-- Exercise instructions --
Could you reproduce the lines below from the one with "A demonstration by" through the one with "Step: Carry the"? Keep both ends and add nothing.

-- Exercise inputs --
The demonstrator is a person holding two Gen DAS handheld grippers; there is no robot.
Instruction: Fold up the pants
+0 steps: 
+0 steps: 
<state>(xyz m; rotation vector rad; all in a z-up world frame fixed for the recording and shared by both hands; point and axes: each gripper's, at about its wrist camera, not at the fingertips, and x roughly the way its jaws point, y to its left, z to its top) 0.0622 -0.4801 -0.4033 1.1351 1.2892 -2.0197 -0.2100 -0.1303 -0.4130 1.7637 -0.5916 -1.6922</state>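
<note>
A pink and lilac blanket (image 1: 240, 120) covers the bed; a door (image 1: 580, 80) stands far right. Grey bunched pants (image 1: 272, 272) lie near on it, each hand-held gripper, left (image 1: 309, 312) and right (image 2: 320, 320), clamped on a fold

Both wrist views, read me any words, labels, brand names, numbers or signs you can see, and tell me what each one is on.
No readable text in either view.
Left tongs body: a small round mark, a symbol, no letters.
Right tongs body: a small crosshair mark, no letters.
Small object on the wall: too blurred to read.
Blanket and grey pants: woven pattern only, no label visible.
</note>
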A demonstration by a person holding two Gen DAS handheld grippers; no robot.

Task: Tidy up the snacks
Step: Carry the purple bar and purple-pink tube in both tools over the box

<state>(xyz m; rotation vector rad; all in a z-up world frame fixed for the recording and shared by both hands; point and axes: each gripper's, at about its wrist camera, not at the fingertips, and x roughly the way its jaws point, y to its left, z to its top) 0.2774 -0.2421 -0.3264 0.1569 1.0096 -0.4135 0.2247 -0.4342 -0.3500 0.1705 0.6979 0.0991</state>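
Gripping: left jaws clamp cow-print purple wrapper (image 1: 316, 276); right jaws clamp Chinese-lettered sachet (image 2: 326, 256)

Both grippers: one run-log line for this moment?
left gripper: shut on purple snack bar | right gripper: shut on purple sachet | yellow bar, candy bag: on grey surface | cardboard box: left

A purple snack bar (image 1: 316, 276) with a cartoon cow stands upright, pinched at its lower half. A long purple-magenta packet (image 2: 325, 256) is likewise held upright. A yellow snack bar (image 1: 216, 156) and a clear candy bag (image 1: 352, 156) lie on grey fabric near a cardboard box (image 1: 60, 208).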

-- Finished exercise --
A demonstration by a person holding two Gen DAS handheld grippers; no robot.

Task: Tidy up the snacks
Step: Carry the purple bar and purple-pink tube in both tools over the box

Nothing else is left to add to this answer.